Remember, if your monitoring systems go down, your NOC is blind. It's highly recommend that the NOC have gateway/jump box systems available to all parts of the network. Run the management completely on RFC1918 for security.

Ensure all on-calls have access, use a VPN solution that requires a password + vpn keygen. Utilize TACACs/LDAP the most you can. Tighten everything. Log everything. I can't say that enough.

Enforce pw changes every 89 days, require strong passwords/non dictionary, etc.

Build an internal site, use a wiki-based format, allow the team the ability to add/modify with approval. Build a FAQ/Knowledgebase. Possibly create a forum so your team can post extra tips/notes, one-offs.
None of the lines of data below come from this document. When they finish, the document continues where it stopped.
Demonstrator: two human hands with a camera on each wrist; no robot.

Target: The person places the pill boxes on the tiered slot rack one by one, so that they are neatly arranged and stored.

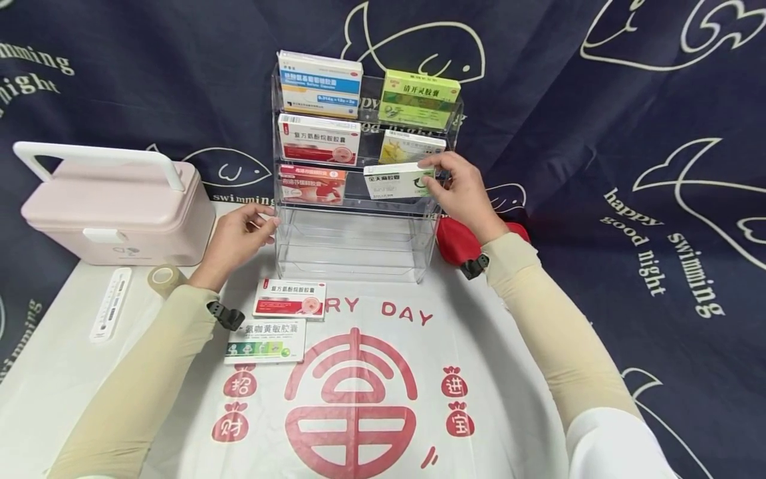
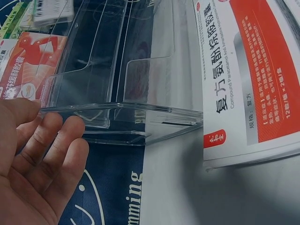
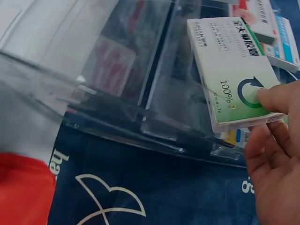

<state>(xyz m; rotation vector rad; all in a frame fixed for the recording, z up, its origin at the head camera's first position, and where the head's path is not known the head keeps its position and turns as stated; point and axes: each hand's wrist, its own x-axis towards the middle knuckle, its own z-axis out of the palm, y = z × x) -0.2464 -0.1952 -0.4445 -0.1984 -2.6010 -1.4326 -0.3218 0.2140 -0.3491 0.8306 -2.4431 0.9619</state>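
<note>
My right hand [image 1: 457, 186] pinches a white-and-green medicine box [image 3: 229, 70] by its right end, thumb on the front face and fingers behind. The box is slightly tilted in front of the third tier of a clear acrylic display rack [image 1: 353, 233]. My left hand [image 1: 242, 233] is at the rack's left side, fingertips right at its edge and fingers loosely bent. Left of the held box, a red ibuprofen-style medicine box [image 1: 311, 184] stands in the same tier. Above are a red-and-white box [image 1: 319, 140], a yellow-and-white box [image 1: 409, 146], a blue-and-white box [image 1: 320, 86] and a green box [image 1: 419, 100].
Before the rack lie a red-and-white medicine box [image 1: 290, 299] and a white-and-green one [image 1: 265, 341]. At left are a pink lidded case [image 1: 114, 213], a tape roll [image 1: 165, 279] and a white thermometer-like strip [image 1: 111, 305]. A red cloth-like item [image 1: 455, 243] sits right of the rack.
</note>
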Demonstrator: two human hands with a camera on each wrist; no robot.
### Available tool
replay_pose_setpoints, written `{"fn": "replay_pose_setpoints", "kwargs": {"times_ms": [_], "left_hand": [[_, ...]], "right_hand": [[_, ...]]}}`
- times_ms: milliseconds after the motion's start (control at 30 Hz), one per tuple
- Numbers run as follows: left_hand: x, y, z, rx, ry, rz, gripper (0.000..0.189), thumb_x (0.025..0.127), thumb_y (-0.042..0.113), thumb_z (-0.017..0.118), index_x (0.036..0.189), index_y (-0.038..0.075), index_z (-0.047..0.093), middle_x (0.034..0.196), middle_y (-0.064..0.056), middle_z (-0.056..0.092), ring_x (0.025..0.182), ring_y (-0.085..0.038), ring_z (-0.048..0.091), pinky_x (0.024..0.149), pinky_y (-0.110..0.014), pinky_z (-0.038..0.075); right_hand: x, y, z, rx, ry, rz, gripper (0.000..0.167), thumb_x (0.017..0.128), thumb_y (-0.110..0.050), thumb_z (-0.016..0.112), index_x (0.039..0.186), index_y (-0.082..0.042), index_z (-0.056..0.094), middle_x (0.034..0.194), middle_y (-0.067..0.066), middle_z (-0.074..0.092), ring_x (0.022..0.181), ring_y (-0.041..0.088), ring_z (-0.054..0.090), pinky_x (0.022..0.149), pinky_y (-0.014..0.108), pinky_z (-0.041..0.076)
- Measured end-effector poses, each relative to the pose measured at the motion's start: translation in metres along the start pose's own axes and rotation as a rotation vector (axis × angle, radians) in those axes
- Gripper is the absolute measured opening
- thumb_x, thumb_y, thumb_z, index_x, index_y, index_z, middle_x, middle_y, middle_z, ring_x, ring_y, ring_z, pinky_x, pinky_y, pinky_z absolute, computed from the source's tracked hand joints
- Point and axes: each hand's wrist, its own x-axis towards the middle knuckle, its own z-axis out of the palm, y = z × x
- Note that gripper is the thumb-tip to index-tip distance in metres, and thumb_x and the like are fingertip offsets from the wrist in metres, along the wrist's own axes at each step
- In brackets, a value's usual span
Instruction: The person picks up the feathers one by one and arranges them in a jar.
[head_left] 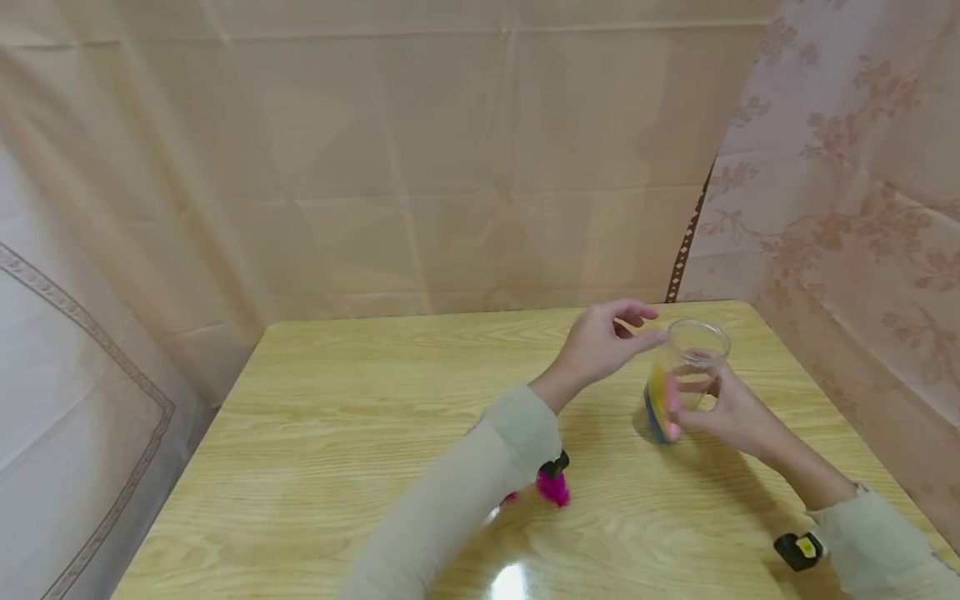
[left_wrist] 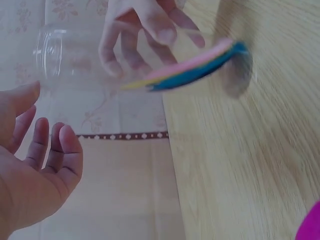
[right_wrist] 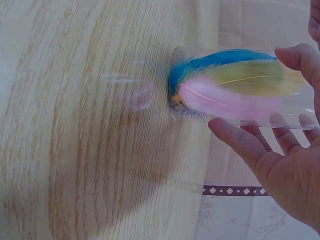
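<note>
A clear cylindrical cup point(head_left: 698, 331) stands upright on the right part of the table. It holds pink, yellow and blue feathers point(right_wrist: 230, 85), whose lower ends reach its base. My right hand point(head_left: 723, 408) grips the cup from the right, thumb on the near side and fingers behind the wall, as the right wrist view shows point(right_wrist: 287, 170). Beside the rim, my left hand point(head_left: 603, 340) is raised with loosely bent fingers and holds nothing. Its thumb point(left_wrist: 25, 97) is close to the rim; whether it touches is unclear.
A magenta feather point(head_left: 553, 488) lies on the wooden table point(head_left: 337, 433) by my left sleeve, which partly hides it. Beige curtain cloth point(head_left: 450, 167) hangs behind the table's far edge. A floral cloth point(head_left: 862, 208) borders the right side.
</note>
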Motion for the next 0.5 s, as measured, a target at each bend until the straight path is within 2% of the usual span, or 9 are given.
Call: {"fn": "replay_pose_setpoints", "kwargs": {"times_ms": [233,500], "left_hand": [[-0.009,-0.006,-0.019,0.032,-0.050,-0.040,0.030,0.091,0.019,0.080,0.118,0.011,0.071,0.111,0.006,0.066,0.085,-0.007,0.063,0.075,-0.017,0.054],[-0.021,-0.012,-0.041,0.088,-0.119,-0.095,0.038,0.089,0.017,0.081,0.123,0.012,0.067,0.119,0.004,0.065,0.090,-0.011,0.064,0.077,-0.019,0.054]], "right_hand": [[0.000,-0.001,0.000,0.020,0.003,-0.014,0.082,0.087,-0.004,0.080,0.150,0.002,0.029,0.138,0.029,0.043,0.115,0.055,0.055,0.075,0.030,0.058],[0.000,0.000,0.000,0.004,-0.004,-0.019,0.084,0.087,-0.005,0.080,0.152,0.000,0.026,0.136,0.027,0.044,0.115,0.054,0.056,0.075,0.029,0.058]]}}
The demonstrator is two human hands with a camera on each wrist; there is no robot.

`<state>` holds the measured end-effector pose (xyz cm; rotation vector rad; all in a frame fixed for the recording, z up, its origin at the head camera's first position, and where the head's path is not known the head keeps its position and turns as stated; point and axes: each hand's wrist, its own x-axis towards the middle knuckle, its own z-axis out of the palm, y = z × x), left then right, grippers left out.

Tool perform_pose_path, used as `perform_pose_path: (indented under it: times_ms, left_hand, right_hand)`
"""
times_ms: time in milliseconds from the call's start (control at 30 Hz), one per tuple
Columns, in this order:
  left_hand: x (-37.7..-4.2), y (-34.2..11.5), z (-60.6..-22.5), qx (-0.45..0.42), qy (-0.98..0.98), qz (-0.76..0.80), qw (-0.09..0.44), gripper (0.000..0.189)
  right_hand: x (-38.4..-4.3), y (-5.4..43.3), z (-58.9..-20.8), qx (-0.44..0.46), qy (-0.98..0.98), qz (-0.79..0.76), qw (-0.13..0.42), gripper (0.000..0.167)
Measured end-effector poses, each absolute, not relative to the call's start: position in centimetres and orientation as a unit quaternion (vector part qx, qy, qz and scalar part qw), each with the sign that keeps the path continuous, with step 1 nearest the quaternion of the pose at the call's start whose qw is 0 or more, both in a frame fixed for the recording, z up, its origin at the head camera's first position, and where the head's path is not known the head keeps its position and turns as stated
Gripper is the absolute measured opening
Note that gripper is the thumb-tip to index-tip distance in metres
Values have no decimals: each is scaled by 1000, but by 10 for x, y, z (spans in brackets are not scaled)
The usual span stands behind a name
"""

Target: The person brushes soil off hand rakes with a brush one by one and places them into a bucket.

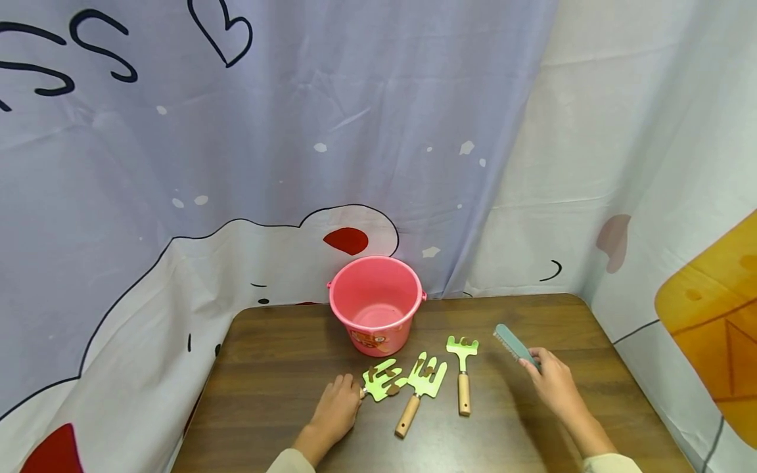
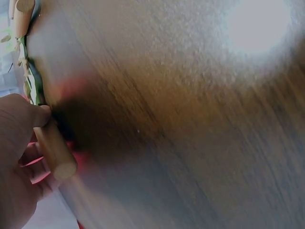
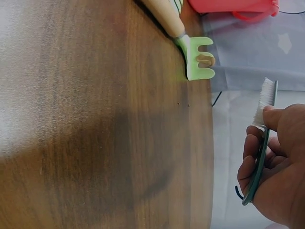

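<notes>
My left hand [image 1: 340, 408] grips the wooden handle [image 2: 55, 148] of a green garden fork [image 1: 376, 389], whose tines carry brown patches that look like dirt. My right hand [image 1: 554, 382] holds a brush [image 1: 512, 341] with a teal back, raised above the right part of the table; its white bristles [image 3: 263, 101] show in the right wrist view. Between the hands lie a second green fork [image 1: 408, 415] and a small green rake [image 1: 464, 387], each with a wooden handle and brown bits on its head. The held fork's tines come close to the second fork.
A pink bucket [image 1: 378, 338] stands upright at the back of the brown wooden table [image 1: 266, 368], behind the forks. Beyond the table's far edge hangs a printed curtain [image 1: 284, 131], which continues along both sides.
</notes>
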<state>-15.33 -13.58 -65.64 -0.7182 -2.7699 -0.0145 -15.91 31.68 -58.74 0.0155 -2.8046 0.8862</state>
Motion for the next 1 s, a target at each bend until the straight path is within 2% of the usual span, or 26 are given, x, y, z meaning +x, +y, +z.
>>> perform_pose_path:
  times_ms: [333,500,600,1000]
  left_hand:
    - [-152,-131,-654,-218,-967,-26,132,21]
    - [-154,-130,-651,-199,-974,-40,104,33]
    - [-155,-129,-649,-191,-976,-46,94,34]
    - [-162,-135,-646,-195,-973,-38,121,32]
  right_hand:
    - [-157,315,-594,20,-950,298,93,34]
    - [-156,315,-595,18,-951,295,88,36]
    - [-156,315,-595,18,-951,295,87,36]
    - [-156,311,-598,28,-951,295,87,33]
Anything that may help new members or people who run across something in the middle of the night they may have never seen. This keeps from waking up your lead staff in the middle of the night.

On-calls: Always have a primary/secondary with a clear on-call procedure 'documented'.
Example (critical):
1. Issue occurs
2. Page on-call within 10 minutes
3. Allow 10 minutes for return call.
4. Page again
5. Allow 5 minutes
6. Page secondary
Etc.

Ensure the staff documents every step they take and they copy/paste every page they send into the ticket system.

Build templated paging formats. Understand that most txt messages with several carriers have hard limits. Use something like:
Time InitialsofNOCPerson SystemAlerting Error CallbackNumber

(Ie. 14:05 KH nycgw01 System reports down 555-555-5555 xt103)

Use a paging internal website/software or as mentioned, something like Alarmpoint.

There is nothing more frustrating for an on-call to be paged and have no idea who to call back, who paged, or what the number is.

I've written so much my fingers hurt from these Blackberry keys. Hope this information helps a little.

Best of luck,
-Kevin

Excuse the spelling/punctuation... This is from my mobile.

Xavier_Banchon · July 17, 2010, 8:20pm

What about e-TOM? Is it better than ITIL V3?

Regards,

Xavier

Telconet S.A

khatfield · July 17, 2010, 10:01pm

eTOM is best regarded as a companion to ITIL practices. It has additional layers not covered by ITIL and vice versa.

I think a combination of practices from both is the best method.

-Kevin

Stefan_Listrom · August 9, 2010, 2:01pm

Hello Kim

I am also interested in NOC best practices, but have found out that it is not easy to find much documented on the subject. I think as most seem to have already answered in your thread, that is because every NOC is a little different from the other. Specially depending on the type of organisation or company they are working for.

One of the things we have done in the research and educational community in Europe is to start a Task Force[1] on the topic. The task force has not really kicked off yet, so unfortunately we don't have any answers to your questions yet. I also guess your from a commercial company which might have a little different priorities than "we" do. That said, maybe looking at our questions and problems, might give you some food for thoughts in regards to what is important for your NOC.

Following my link[2] below you can find our Terms of Reference. Basically what we are aiming to investigate and what we initially think is interesting to discuss in regards to a NOC.

Not sure if it is helpful for you, but during our initial discussions around the task force we had some presentations about the NOC from different kinds of organisations. You can find the presentation slides on our meeting page[3].

If you are interested in ITIL and operations I can recommend the following two books:
IT Service Management Based on ITIL V3, A Pocket Guide
The Visible OPS Handbook, Implementing ITIL in 4 practical and auditable steps

They are fairly easily read and make some good points. But if you consider implementing ITIL, be aware of the fact that it is easy to overcomplicating things. I would recommend starting out small and only use the things you think makes sense in regards to your organisation.

Someone in this thread mentioned e-tom[4] which is published by TMForum. TMForum publish best practices in among other things operations, the downside is that you have to be a member to access most of their published documents.

[1] http://www.terena.org/activities/tf-noc/
[2] http://www.terena.org/activities/tf-noc/tf-noc-tor_v3.pdf
[3] http://www.terena.org/activities/tf-noc/prep/programme.html
[4] http://www.tmforum.org/DocumentsBusiness/BusinessProcessFramework/35431/article.html

Best regards
Stefan